Juiz Taciano Vogado Rodrigues Junior, após leitura da sentença
Os cinco condenados confessaram os crimes à polícia. Porém, Gideon Batista de Menezes, considerado um dos principais articuladores do grupo, mudou sua versão no tribunal. Ele afirmou ter sido vítima e confessado sob tortura, segundo o site Metrópoles. O UOL tenta localizar os advogados dos condenados. O espaço segue aberto para manifestações
Um adolescente de 17 anos também se envolveu no caso, segundo a investigação. À época, ele foi detido no Núcleo de Atendimento Integrado.

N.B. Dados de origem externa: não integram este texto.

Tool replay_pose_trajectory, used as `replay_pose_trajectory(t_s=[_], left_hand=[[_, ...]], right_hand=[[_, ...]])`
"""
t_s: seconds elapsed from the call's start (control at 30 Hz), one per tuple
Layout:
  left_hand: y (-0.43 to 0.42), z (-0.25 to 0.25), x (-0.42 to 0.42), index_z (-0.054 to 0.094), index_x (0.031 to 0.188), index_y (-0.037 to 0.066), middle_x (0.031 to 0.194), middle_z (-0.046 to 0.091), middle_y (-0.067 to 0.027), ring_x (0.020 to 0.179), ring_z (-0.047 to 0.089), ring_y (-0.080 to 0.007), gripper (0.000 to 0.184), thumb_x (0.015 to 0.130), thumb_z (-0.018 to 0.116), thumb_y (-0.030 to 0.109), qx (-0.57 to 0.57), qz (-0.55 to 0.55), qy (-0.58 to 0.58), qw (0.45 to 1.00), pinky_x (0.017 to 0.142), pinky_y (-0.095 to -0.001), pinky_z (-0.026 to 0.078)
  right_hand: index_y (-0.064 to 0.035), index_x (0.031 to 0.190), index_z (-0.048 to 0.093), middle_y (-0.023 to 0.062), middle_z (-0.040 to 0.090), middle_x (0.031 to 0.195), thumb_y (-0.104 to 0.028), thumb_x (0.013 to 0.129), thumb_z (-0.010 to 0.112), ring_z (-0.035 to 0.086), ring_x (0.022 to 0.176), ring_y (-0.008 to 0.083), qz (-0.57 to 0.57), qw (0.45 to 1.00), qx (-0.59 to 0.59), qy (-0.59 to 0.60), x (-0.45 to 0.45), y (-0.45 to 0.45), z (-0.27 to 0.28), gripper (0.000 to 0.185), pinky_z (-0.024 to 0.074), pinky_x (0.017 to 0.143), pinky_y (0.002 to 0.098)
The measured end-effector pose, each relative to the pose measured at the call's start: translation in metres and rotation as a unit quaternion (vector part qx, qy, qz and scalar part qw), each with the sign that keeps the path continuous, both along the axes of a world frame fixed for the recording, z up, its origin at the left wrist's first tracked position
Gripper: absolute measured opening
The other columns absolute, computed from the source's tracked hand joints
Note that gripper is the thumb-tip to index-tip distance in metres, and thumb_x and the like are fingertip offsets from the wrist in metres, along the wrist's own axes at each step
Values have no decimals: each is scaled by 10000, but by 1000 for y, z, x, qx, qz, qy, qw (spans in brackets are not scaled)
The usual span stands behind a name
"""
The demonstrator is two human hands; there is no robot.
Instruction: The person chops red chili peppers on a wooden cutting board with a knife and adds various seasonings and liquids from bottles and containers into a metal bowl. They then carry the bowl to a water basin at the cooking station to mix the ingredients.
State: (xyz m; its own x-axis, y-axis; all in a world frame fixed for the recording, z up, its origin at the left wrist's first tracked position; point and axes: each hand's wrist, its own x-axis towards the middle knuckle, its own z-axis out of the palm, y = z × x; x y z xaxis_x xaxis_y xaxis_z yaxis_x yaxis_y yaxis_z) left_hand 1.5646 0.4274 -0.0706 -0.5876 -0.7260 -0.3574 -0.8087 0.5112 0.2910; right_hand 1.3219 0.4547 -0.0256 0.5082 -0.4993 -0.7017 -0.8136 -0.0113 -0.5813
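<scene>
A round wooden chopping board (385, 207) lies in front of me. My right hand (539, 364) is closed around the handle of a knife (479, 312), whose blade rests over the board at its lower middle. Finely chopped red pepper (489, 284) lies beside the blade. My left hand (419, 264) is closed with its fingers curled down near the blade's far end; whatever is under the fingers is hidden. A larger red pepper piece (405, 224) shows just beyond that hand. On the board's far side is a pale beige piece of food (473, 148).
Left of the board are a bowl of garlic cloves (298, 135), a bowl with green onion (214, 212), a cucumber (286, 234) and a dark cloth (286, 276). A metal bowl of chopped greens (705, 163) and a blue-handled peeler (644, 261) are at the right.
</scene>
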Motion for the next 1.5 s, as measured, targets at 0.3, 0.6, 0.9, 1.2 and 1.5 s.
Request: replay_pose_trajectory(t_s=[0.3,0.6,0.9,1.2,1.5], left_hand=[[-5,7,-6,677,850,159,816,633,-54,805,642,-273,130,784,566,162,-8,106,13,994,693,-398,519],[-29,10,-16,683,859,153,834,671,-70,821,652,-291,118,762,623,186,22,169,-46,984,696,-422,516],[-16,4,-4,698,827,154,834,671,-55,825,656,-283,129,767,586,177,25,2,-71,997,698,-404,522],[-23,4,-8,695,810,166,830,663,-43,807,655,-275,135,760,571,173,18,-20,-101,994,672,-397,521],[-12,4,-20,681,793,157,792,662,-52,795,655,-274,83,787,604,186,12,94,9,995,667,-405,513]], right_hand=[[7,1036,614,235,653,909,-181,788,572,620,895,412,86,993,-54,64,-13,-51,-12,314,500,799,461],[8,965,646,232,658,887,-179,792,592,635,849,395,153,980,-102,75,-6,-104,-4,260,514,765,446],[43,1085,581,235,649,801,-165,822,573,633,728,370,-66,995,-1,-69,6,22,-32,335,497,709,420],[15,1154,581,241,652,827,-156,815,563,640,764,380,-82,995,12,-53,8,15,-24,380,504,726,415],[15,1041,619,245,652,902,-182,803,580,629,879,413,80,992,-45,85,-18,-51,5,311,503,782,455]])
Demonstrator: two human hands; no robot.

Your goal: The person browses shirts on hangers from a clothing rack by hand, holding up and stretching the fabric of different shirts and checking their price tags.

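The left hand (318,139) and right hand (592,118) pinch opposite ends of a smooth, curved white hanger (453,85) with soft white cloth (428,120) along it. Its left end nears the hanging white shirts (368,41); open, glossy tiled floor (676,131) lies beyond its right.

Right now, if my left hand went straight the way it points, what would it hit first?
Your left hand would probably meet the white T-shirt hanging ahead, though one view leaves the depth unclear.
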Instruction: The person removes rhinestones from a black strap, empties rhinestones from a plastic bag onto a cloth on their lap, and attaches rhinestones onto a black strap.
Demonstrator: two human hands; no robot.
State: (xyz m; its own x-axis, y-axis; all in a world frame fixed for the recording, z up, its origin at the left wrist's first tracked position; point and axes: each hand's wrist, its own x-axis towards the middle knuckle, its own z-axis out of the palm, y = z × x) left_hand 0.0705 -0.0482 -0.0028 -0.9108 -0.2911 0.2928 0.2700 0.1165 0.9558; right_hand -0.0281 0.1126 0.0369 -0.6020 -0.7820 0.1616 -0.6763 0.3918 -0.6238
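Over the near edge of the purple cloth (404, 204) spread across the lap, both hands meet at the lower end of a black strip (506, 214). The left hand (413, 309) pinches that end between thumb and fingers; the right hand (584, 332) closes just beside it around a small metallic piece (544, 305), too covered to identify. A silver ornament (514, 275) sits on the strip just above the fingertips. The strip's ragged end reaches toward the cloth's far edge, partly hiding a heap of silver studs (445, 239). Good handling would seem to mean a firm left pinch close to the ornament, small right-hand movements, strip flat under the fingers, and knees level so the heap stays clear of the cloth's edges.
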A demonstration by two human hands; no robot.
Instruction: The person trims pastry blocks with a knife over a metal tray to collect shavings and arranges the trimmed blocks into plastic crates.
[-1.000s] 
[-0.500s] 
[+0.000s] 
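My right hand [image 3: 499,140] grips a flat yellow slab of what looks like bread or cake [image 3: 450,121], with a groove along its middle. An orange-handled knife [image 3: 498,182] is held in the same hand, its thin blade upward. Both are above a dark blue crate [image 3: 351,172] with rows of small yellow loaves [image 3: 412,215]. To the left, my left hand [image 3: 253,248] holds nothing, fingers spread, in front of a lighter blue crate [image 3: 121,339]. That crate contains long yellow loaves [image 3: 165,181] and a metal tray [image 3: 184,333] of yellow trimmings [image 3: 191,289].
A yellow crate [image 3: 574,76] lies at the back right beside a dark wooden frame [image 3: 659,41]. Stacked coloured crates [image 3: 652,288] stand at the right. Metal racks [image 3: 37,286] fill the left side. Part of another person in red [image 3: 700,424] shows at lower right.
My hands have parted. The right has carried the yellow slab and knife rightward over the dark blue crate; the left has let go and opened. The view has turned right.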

Penas passam de 397 anos de prisão
Punições foram definidas individualmente, considerando a participação de cada réu nos crimes. Cabe recurso à decisão, contudo, por ter sido tomada por um júri, os condenados não podem ser absolvidos. A única hipótese de isso acontecer é em caso de anulação do julgamento
Saiba as penas e crimes imputados a cada um
Gideon Batista de Menezes: condenado a 397 anos, oito meses e quatro dias de reclusão, além de um ano e cinco meses de detenção. O réu vai responder pelos crimes de extorsão qualificada pela restrição da liberdade da vítima e extorsão mediante sequestro qualificada pelo resultado morte, corrupção de menores, ocultação de cadáver, homicídio qualificado, cárcere privado, constrangimento ilegal, associação criminosa armada e roubo majorado
Carlomam dos Santos Nogueira: condenado a 351 anos, um mês e quatro dias de reclusão, além de 11 meses de detenção. Os crimes são extorsão qualificada pela restrição da liberdade da vítima e extorsão mediante sequestro qualificada pelo resultado morte, corrupção de menores, ocultação de cadáver, homicídio qualificado, cárcere privado, constrangimento ilegal, associação criminosa armada e roubo majorado
Horácio Carlos Ferreira Barbosa: condenado a 300 anos, seis meses e dois dias de reclusão, além de um ano de detenção. O réu vai responder pelos crimes de extorsão qualificada pela restrição da liberdade da vítima e extorsão mediante sequestro qualificada pelo resultado morte, corrupção de menores, ocultação de cadáver, homicídio qualificado, cárcere privado, constrangimento ilegal, associação criminosa armada, roubo majorado e fraude processual
Fabrício Silva Canhedo: condenado a 202 anos, seis meses e 28 dias de reclusão, além de um ano de detenção. O réu vai responder por extorsão qualificada, corrupção de menores, ocultação e destruição de cadáver, homicídio qualificado, cárcere privado, constrangimento ilegal, associação criminosa armada, roubo majorado e fraude processual
Carlos Henrique Alves da Silva: condenado a dois anos de reclusão pelo crime de cárcere privado. Como já estava preso há mais tempo, deve ser colocado em liberdade
Relembre o caso
Sequestros seguidos de assassinatos ocorreram de dezembro de 2022 a janeiro de 2023. As vítimas foram cinco mulheres, dois homens e três crianças
Renata Juliene Belchior, 52;
Gabriela Belchior de Oliveira, 25;
Elizamar da Silva, 39;
Cláudia Regina Marques de Oliveira, 55;
Ana Beatriz Marques de Oliveira, 19;
Marcos Antônio Lopes de Oliveira, 54;
Thiago Belchior de Oliveira, 30;
Gabriel da Silva, 7;
Rafael da Silva, 6;
Rafaela da Silva, 6
Elas foram capturadas gradativamente, em datas diferentes, e mantidas em um cativeiro em Planaltina. Os criminosos usaram os celulares das vítimas para enviar mensagens, passando-se por elas. O objetivo era atrair outras vítimas e não levantar suspeitas dos desaparecimentos. Os encarcerados também foram ameaçados e obrigados a fornecer suas senhas bancárias, segundo a acusação.
Algumas mortes foram por estrangulamento e outras, por golpes de faca. Parte dos corpos foi carbonizada e alguns foram enterrados em cisterna perto do local do cativeiro
Segundo a acusação, os crimes foram motivados pelo interesse dos réus em ficar com uma chácara da família das vítimas. O local fica em Itapoã (DF) e estava avaliado em cerca de R$ 2 milhões. Terreno de 5,2 hectares era disputado na Justiça. Os condenados também sacaram dinheiro das contas bancárias das vítimas e roubaram quantias em espécie.